Yesterday’s Beijing Yizhuang humanoid robot half‑marathon attracted more than 300 humanoid entrants from 26 brands and finished with a dramatic result: Honor (荣耀)’s “Lightning” robots swept the podium, all finishing inside 53 minutes and thereby surpassing last year’s champion and the existing human half‑marathon world record of 56:42. The 21.0975 km course was deliberately harder than before — it added ecological trails in Nanhaizi Park and incorporated slopes, tight turns and near‑90° bends, testing dynamic balance and real‑time path planning. Organisers split entrants into autonomous and remote‑control groups (autonomy carries a 1.0 coefficient), and autonomous entries now account for 38% of competitors. The race also produced viral moments: bots stopping abruptly, “pinning” themselves to barriers, tumbling before the line and one influencer’s remote‑controlled “doubao” robot that charmed audiences with a bobbing smile.

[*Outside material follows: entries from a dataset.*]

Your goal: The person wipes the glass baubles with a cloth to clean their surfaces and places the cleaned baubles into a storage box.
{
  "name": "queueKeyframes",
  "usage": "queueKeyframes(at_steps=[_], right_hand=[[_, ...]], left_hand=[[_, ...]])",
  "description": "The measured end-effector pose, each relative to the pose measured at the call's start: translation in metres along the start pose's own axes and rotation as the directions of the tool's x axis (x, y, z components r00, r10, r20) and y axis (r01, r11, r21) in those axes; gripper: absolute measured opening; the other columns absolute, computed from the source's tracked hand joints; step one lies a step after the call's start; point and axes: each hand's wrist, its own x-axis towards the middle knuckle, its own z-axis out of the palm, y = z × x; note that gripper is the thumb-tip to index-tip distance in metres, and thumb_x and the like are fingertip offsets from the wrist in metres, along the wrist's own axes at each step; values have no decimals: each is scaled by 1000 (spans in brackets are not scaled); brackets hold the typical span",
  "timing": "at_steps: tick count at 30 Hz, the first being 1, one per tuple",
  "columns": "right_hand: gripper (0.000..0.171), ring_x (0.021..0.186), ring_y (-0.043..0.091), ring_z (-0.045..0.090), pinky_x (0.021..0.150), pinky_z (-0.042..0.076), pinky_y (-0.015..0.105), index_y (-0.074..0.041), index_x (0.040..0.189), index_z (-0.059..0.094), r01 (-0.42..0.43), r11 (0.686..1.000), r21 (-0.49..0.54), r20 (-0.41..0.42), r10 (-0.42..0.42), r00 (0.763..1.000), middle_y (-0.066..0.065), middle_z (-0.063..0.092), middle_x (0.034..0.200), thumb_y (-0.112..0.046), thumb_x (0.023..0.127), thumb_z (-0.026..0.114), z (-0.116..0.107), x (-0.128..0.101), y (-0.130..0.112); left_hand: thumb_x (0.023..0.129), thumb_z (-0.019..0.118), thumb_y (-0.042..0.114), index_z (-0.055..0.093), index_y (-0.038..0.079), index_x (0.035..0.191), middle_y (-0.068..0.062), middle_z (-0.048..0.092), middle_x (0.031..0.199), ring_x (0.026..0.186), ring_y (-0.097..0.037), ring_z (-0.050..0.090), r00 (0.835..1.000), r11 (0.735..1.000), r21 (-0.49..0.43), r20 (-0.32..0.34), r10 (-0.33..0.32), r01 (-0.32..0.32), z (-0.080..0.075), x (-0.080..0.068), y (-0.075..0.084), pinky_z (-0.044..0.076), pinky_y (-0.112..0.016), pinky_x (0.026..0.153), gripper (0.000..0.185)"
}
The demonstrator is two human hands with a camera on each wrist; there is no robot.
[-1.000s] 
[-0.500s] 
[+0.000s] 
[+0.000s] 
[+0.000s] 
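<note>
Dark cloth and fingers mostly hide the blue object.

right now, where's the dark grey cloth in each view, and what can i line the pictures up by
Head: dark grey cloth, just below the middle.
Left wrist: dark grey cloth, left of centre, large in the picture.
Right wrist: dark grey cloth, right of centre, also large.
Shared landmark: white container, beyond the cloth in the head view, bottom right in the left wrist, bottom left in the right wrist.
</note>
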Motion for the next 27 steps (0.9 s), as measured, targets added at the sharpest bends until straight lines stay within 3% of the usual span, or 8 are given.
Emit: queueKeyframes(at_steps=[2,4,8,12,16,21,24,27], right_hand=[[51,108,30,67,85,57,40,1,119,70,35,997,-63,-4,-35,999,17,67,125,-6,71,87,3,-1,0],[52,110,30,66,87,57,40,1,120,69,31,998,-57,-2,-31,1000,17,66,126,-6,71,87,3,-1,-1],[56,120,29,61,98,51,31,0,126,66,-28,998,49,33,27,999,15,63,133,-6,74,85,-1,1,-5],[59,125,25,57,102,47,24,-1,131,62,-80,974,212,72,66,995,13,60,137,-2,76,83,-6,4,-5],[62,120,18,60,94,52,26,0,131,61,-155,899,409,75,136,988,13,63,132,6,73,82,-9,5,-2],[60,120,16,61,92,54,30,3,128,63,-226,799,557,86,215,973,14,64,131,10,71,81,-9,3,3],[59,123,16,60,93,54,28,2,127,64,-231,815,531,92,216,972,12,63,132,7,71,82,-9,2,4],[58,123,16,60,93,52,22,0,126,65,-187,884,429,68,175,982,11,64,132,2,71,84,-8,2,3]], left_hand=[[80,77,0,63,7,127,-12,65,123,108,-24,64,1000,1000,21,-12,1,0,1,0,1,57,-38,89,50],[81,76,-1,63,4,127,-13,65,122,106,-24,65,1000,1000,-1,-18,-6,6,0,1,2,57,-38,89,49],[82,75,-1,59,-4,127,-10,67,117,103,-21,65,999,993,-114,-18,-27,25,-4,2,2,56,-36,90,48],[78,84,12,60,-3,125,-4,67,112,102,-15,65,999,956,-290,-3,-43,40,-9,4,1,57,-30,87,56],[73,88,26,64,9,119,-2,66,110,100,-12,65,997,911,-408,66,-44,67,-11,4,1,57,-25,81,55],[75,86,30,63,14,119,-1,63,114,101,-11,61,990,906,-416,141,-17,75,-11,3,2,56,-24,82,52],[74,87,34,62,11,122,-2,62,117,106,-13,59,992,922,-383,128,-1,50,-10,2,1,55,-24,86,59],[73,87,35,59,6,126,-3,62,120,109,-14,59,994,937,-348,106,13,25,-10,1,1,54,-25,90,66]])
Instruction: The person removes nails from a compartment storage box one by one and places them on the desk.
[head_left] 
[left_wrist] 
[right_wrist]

WeChat (微信) — by Tencent (腾讯) — reflects on 14 years of Moments design choices

WeChat (微信), Tencent (腾讯)’s dominant messaging and social‑sharing platform in China, marked the 14th anniversary of its Moments feature and used the occasion to publish a trove of internal anecdotes. The team says Moments debuted with WeChat 4.0 on April 19, 2012 after 34 test builds; UI choices such as hiding Like and Comment buttons were deliberate attempts to keep content front and centre, and the lack of photo filters was defended as an argument for “real life” authenticity. A plain‑text posting mode began as an internal Easter egg because text was seen as a higher‑friction, more thoughtful format — today it remains a core part of how users communicate. Moments may seem quaint to Western social‑app veterans, but in China it still shapes social graphs, news flow and brand engagement.